ELEVENTH WEEK - Booze



We’ve had some friends visiting and so this week has been something of a drunken fog. 
 But I think we saw some cool things.  One night, for a visiting friend’s birthday, M cooked frogs legs in our tiny little kitchen, the smell of garlic and butter so thick you could almost see it.  They were pretty yummy.  Another night we were introduced to an incredible cafe near Bastille – a winding warren of a place with big, red leather armchairs and old wooden tables with spots worn off in the corners from the elbows resting on them for so many years.  Countless Art Deco mirrors and potted plants, a collection of very cool paintings and black and white photos thick on the walls.  The resident cat was a playful little tortoise shell that took the usual shine to Monique and curled up next to her for some love.  Above the tortoise shell cat hung a hollow tortoise shell lamp, a dull glow emanating from where the venerable animal once dwelt.  Other nights, other drinks.  
The days were mostly hungover, spent walking slowly and purposefully towards one of the innumerable kebab stalls that grow in the city.  One in particular, a tiny little booth on a tiny little street – it was a hot, muggy summer day (the ubiquitous threat of rain) and the swarthy Greek had sweat his blue and white uniform into a dull grey, sandwiched as he was between an immense cylinder of slow roasting meat and the heat-sheen of the shiny black hotplate.
Another day, an old man sitting outside a quiet cafe, his blue eyes sharp above his aquiline nose, braces holding an old linen shirt to his spindly frame.  The joints of his fingers were so engorged with arthritis or gout or something that one could hardly hold back a sudden breath of shock.  They fumbled  (his fingers) clumsily with his glass of wine, a pair of grotesque, blind spiders.  He seemed to be enjoying his wine.

At some point we watched a documentary on the Importance of Beauty – he spoke of how when beauty is not considered an integral part of the creation of an artwork or architecture, or any human endeavour really, we all suffer for it.  My friends will have heard me rant on about this long enough.  A slightly hit-and-miss programme - the obvious bias of the narrator sometimes felt a little preachy but as he was preaching to the converted it wasn't such an issue.

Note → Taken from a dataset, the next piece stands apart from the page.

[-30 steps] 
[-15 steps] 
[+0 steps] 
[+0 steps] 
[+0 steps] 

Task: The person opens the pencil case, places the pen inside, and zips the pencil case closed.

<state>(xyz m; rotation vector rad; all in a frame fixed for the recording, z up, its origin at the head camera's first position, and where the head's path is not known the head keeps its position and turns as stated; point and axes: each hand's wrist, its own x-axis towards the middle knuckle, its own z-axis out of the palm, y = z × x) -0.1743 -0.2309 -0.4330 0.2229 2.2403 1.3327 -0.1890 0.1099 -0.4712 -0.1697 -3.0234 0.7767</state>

At any rate, a quotable quote: “When a building is designed purely for utility, it very quickly becomes useless”.  You can see this often in Paris – the pretty Bourgeois apartments are (for the most part) still lovingly cared for, and even if they’re run down they certainly don’t look bedraggled; yet the massive, simplistic boxes from the 60s to now are already often in impressive states of disrepair and even the most well-kept specimens have an air of decay about them.  Don’t get me wrong – I love this. I think there’s something so poignant about these relics of a society that threw off all the shackles of tradition in the name of so many ideals.  People so disdainful of the past that don’t care what they leave to the future.  Yep, I love that.


A very exciting thing happened the other day, I was jumping around like an ADD toddler:  it turns out M’s boss is a roleplayer, that is to say he plays Dungeons & Dragons and such.  Moi aussi.  The language barrier has meant I could not indulge in my nerdy little hobby for the past three months.  But M’s boss saw the portrait she did of me, featuring the odd ten-sided dice we use and invited me along to join his group the next time they play – woo!

A week of boozing has meant not much work, but we’ve been making up for it the last couple of days.  I finished a little painting I’m very pleased with and have almost finished the first painting of the second round of the adventure game backgrounds, so all-in-all a good week.